**EXERCISE DESCRIPTION**
From the entries that follow, copy each line in which "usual" appears.

**DATA UNDER STUDY**
◆ ◆ ◆ ◆
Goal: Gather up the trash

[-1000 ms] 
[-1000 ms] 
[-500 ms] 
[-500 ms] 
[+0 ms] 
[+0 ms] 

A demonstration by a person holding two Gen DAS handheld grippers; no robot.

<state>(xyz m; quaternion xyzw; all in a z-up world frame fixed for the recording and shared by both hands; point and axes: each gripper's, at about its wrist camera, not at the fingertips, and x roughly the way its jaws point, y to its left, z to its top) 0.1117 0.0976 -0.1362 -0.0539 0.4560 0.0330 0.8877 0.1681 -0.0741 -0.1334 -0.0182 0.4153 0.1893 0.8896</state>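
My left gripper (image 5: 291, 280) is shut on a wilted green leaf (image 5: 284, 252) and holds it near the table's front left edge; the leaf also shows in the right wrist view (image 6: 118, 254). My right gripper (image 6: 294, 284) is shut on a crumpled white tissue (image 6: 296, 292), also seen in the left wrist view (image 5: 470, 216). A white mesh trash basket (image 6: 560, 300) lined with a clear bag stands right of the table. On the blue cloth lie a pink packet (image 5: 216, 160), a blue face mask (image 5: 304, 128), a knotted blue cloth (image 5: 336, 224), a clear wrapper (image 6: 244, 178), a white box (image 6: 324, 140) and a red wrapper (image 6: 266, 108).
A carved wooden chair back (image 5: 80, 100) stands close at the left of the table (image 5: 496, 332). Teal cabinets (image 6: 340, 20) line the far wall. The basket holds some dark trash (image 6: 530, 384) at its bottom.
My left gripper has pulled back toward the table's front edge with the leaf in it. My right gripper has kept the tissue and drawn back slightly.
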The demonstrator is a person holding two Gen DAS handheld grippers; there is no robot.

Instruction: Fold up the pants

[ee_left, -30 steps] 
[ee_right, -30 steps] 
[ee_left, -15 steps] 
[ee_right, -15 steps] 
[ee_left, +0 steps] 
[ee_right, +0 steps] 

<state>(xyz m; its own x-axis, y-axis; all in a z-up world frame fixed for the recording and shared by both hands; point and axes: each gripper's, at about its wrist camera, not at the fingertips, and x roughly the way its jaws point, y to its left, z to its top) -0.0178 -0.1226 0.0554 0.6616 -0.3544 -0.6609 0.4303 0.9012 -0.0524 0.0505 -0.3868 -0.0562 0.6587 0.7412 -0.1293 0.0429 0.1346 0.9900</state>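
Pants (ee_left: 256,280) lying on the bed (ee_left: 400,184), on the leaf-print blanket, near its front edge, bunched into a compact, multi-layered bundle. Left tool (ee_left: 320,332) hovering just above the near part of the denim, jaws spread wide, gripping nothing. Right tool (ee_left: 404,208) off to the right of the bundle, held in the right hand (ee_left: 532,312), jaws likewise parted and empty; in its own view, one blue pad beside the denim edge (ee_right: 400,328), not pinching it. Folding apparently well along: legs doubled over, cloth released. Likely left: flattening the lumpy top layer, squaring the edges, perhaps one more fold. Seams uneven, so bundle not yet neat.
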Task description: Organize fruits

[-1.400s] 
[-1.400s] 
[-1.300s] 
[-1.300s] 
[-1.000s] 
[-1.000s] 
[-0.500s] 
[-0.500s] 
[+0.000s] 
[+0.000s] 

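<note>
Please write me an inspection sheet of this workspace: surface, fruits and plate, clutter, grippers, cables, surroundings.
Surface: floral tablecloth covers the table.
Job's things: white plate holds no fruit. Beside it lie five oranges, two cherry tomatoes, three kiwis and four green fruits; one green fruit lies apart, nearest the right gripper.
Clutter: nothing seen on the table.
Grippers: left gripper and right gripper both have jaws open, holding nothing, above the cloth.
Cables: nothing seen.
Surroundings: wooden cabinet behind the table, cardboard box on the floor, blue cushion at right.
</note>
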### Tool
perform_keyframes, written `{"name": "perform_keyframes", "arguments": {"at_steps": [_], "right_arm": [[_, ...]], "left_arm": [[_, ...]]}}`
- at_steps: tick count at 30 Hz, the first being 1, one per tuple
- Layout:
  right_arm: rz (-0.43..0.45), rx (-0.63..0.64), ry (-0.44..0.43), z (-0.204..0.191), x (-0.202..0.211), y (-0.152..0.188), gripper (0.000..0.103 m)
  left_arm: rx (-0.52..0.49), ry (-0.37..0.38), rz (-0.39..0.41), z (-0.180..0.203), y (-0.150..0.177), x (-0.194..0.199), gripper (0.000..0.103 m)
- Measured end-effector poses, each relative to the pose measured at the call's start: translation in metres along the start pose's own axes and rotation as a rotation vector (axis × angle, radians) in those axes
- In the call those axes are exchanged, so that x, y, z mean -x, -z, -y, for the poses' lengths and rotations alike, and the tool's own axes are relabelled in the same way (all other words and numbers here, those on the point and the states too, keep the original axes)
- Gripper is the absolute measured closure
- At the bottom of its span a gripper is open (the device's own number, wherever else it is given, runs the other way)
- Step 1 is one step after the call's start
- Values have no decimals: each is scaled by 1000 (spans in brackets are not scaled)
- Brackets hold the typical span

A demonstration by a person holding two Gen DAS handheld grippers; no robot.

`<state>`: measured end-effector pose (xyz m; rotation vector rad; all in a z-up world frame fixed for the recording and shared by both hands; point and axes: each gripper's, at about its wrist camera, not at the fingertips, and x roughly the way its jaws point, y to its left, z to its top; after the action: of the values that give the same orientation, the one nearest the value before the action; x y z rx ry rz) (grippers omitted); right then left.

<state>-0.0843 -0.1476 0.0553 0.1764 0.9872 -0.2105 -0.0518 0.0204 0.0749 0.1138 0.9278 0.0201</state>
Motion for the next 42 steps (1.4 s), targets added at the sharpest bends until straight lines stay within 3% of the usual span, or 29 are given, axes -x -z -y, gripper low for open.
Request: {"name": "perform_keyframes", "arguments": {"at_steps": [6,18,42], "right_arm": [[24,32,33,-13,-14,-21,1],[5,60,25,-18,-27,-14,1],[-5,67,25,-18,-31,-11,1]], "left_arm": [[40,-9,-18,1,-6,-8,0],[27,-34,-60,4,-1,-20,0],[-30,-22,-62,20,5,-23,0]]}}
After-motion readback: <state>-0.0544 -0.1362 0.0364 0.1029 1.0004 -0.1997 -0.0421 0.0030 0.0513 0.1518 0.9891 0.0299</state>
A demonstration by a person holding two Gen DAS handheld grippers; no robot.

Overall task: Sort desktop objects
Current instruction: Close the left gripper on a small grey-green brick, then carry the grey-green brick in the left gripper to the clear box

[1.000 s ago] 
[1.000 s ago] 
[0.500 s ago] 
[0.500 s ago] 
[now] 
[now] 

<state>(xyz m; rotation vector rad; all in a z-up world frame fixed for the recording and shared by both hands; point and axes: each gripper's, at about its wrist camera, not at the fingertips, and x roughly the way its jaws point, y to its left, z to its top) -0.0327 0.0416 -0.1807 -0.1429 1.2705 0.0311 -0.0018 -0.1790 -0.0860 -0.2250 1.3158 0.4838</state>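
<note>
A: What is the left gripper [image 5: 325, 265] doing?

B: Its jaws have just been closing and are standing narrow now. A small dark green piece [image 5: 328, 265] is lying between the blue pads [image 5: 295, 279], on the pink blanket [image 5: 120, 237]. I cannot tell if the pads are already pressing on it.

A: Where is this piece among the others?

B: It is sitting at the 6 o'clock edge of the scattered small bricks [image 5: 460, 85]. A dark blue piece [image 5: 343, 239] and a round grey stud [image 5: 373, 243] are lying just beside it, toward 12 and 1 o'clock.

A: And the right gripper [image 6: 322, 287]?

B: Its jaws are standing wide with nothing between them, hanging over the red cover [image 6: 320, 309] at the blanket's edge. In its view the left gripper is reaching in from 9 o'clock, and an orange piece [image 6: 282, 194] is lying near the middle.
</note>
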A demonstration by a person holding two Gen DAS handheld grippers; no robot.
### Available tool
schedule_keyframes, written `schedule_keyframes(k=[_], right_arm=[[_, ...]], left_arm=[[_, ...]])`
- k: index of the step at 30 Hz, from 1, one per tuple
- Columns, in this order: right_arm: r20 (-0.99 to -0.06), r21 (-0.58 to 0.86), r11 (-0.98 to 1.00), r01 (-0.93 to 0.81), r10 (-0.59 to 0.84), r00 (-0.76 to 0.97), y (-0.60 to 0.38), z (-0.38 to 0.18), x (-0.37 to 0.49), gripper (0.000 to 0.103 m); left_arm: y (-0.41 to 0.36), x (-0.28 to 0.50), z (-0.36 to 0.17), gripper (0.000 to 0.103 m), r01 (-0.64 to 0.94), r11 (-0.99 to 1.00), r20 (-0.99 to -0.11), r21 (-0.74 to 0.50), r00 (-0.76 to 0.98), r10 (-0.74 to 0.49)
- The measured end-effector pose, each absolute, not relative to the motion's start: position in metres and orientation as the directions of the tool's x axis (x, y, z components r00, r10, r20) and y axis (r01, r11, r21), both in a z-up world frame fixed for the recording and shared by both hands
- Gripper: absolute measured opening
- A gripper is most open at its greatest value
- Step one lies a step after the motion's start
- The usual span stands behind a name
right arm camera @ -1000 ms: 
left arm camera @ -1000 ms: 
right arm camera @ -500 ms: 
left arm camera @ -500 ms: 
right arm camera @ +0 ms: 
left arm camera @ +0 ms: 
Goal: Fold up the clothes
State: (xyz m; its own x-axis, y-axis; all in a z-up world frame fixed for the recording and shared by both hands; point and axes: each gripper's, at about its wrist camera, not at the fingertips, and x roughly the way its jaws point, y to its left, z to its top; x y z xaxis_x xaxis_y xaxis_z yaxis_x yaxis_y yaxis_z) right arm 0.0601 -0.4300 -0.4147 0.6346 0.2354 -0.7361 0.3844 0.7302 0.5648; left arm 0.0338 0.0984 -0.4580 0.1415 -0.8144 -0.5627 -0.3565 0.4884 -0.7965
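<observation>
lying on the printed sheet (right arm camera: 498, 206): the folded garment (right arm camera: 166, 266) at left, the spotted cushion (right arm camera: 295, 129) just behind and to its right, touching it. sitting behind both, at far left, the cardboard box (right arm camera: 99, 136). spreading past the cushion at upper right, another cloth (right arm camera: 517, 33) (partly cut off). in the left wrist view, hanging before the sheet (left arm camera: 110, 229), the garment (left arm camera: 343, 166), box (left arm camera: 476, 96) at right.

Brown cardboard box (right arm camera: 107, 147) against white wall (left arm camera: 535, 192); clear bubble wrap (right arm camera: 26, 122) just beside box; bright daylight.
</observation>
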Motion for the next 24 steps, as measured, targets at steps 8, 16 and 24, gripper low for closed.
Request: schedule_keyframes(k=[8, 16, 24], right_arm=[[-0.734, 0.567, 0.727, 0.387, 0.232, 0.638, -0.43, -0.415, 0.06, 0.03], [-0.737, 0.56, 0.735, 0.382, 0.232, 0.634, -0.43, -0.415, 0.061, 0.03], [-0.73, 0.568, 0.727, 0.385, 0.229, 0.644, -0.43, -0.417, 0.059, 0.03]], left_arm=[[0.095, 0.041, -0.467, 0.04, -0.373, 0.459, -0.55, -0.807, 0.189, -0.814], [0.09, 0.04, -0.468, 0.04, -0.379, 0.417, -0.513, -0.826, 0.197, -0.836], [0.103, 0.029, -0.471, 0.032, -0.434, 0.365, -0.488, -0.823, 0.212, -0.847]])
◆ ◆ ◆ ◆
**RESULT**
Motion for the next 42 steps (1.4 s), targets added at the sharpest bends until straight lines stay within 3% of the usual span, or 29 are given, axes -x -z -y, gripper low for open.
- The usual span stands behind a name

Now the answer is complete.